Accelerated Longitudinal and Multiple Group Designs in ctsem

Nov 18, 2022 7 min read 0 Comments

This post is motivated by a recent question about how to handle accelerated longitudinal designs in ctsem. In these designs growth over a longer time span is approximated by tracking multiple cohorts (i.e. age ranges) for a shorter time span, which is nice but brings with it worries about cohort differences. The original form of ctsem, now ctsemOMX, contained specific functions for modelling with multiple-groups, but the improved handling of all manner of heterogeneity in ctsem as it stands these days makes this unnecessary – groups just need to be included as covariates to moderate system parameters. This is demonstrated here.

Generate some data

Here we specify a single latent process of state dependent growth over time, where individuals also exhibit stable differences over time, and cohort differences are found in both the amount of measurement error, and the amount of state dependency in growth. Such cohort differences could be due to genuine differences between the true underlying process of each group, as in this case, but it’s important to keep in mind that any heterogeneity could also come about due to model limitations. To imagine the latter case, one need only consider multiple age groups, all subject to quadratic growth, but fit with a linear growth model as the baseline – each group will then be estimated with a different linear slope, and if the number of age groups was high enough we could approximately recover the true quadratic trend.

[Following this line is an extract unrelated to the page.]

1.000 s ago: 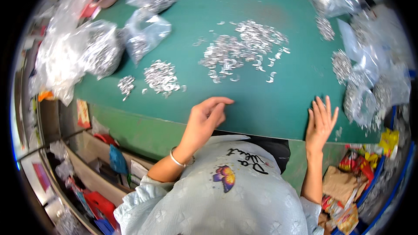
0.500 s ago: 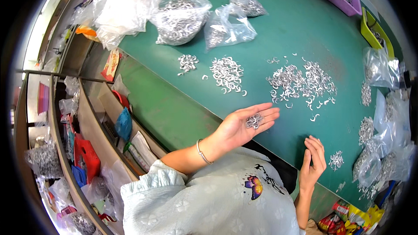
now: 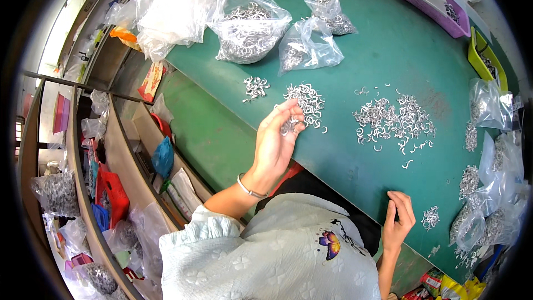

Anyway, on to the data generation, though you might want to skip this code!

set.seed(1)
library(ctsem)


measurementErrorSD <- c(1, .5, .2, .2) #different cohorts measurement error
drift <- c(-.3, -.5, -.6, -.6) 

for(cohorti in 1:4){
  
  gm <- ctModel(
    LAMBDA=diag(1), #single observed variable and single process
    Tpoints = 50,
    CINT=5,
    TRAITVAR=diag(1), #include individual differences in continuous intercept
    DRIFT=drift[cohorti], #temporal dynamics
    DIFFUSION=.5,
    MANIFESTVAR=0) #measurement error sd fixed to zero so we can plot true scores
  
  #when generating data, free pars are set to 0
  d <- data.frame(ctGenerate(ctmodelobj = gm,n.subjects = 50,
    burnin = 5,dtmean = .1),Cohort2=0,Cohort3=0,Cohort4=0, Cohort=cohorti)
  d$id <- paste0('Cohort',cohorti,'_id',d$id)
  
  d <- d[d$time < (cohorti) & d$time > (cohorti-1),]
  
  d$Yobs <- d$Y1 + rnorm(nrow(d),0,measurementErrorSD[cohorti]) #add measurement error
  
  if(cohorti == 1){
    dat <- d
  } else{
    d[[paste0('Cohort',cohorti)]] <- 1 #if other than first (baseline) cohort, set appropriate dummy
    dat <- rbind(dat,d)
  }
}

Let’s take a look at our data:

library(ggplot2)

ggplot(dat, aes(y=Y1,x=time,colour=factor(Cohort),group=id))+
  geom_line()+theme_bw()+
  geom_line(mapping = aes(y=Yobs),alpha=.3)+
  guides(colour='none')

One aspect to modelling such accelerated designs with ctsem is how the first observation is handled. ctsem includes a vector called T0MEANS that specifies the starting point for all processes in the system, and this starting point is assumed to apply to the time of first observation for each subject. In this sense a better name for the vector would have been INITIALMEANS, but hindsight is harsh in software development sometimes. In any modelling where the T0MEANS parameters should apply to a specific point in time rather than simply whenever the first observation was made, we need to make sure that each individual has a first observation at the time of interest, even if all observed variables are NA. So we do this here, setting every subject to have an observation at the earliest age in the sample:

dat0 <- dat[!duplicated(dat$id),] #create extra dataframe containing one observation of each subject
dat0$time <- min(dat$time) #set the times of each observation to the time of earliest observation in our dataset
dat0$Y1 <- dat0$Yobs <- NA #set observed variables to NA (but keep the info for time independent predictors such as group dummies!)
dat <- merge(dat, dat0, all = TRUE)

We can set up and fit a baseline model that does not account for cohort differences. For the most part we rely on the model defaults, which is to have freely estimated temporal effects (DRIFT) and temporal fluctuations (DIFFUSION) matrices, as well as stable individual differences in the starting point (T0MEANS) and any other freely estimated intercept parameters. Since we are dealing with growth over time it is usually clearer to use the ‘continuous’ intercept (CINT, affecting the latent processes) to capture the linear slope effect and fix MANIFESTMEANS (intercept on the measurement equation) to zero. Since we just have one observed variable and only want to model one latent process, the factor loading matrix LAMBDA is simply a 1x1 matrix of 1.


m1 <- ctModel(
  type='stanct',
  CINT='cint', 
  MANIFESTMEANS = 0,
  LAMBDA=diag(1),
  manifestNames = 'Yobs')

f1 <- ctStanFit(datalong = dat, ctstanmodel = m1, cores=2)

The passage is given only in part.